I'm also confident that regardless of which language you favored before reading this article, you still favor it now. Even if it's C++. It's hard to re-open a closed mind.
But even if you aren't going to switch to an easier, safer, saner language any time soon, I think you have to admit you're glad your language has a numbers mini-language built into its syntax. Imagine having to use the equivalent of a bignum class every time you wanted to do floating-point, or hexadecimal notation. Ouch. I hope I've at least partially introduced you to the power that domain-specific mini-languages can bring to programming.

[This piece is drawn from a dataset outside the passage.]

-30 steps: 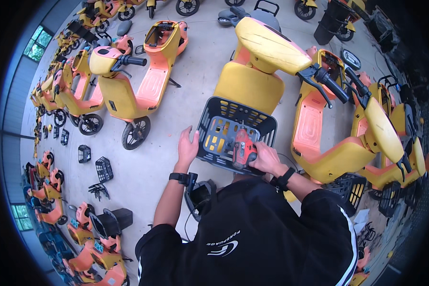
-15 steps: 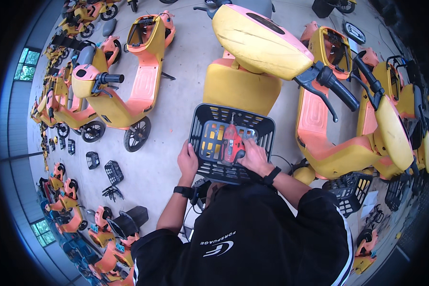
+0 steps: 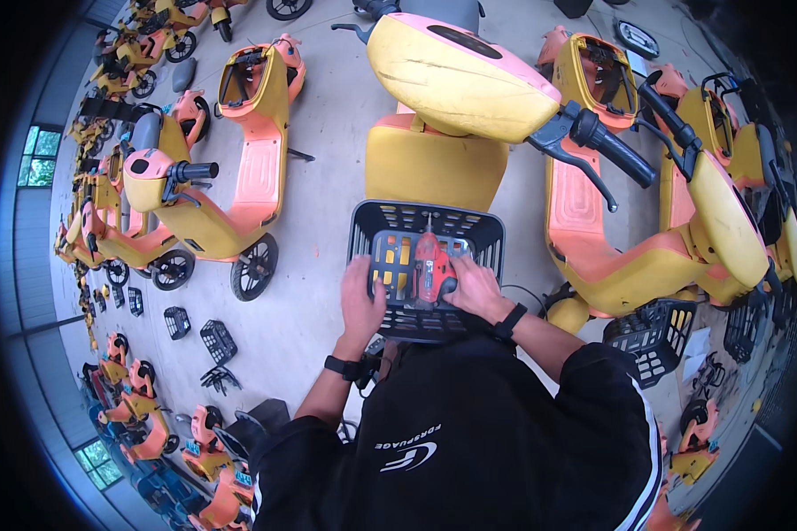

Maybe next time I'll get a chance to talk more about them. My eventual goal is to show you that with the right set of custom mini-languages, we could cut our 100-million line Amazon code base by (I'd guess) 80% or more, with no noticeable performance penalty, and far greater reliability. But's sort of a long-term goal; it could take me years to establish a reasonable proof. Don't hold your breath.
In the meantime, have fun with this month's programming challenge! I recommend you use a language that supports polar coordinates. (*Hint hint*)
p.s.
While I was writing the section on radixes, I noticed that Perl and Ruby both allow you to specify hexadecimal numbers in scientific notation, e.g.:
irb(main):038:0> 0x16e22
=> 93730
but not octal or binary numbers. Go figure.
I spent almost an hour puzzling over various hypotheses about how the hexadecimal-scientific notation was supposed to work. For instance, 0x5e5 should be either 5 x 105 (500,000) or 5 x 165 (5,242,880), but it was coming out as 1509. Was it doing the shifting in binary? Adding some offset? It wasn't discussed anywhere in the Perl or Ruby documentation. I tried at least 20 combinations, starting at 0x1e0 (mysteriously, 480, or 111100000 in binary). Perl and Ruby were both computing the same results. I was almost ready to chalk it up to an undocumented bug in the number-parsing code.
I was rather embarrassed when I finally figured it out, at 3:30am. Time for bed!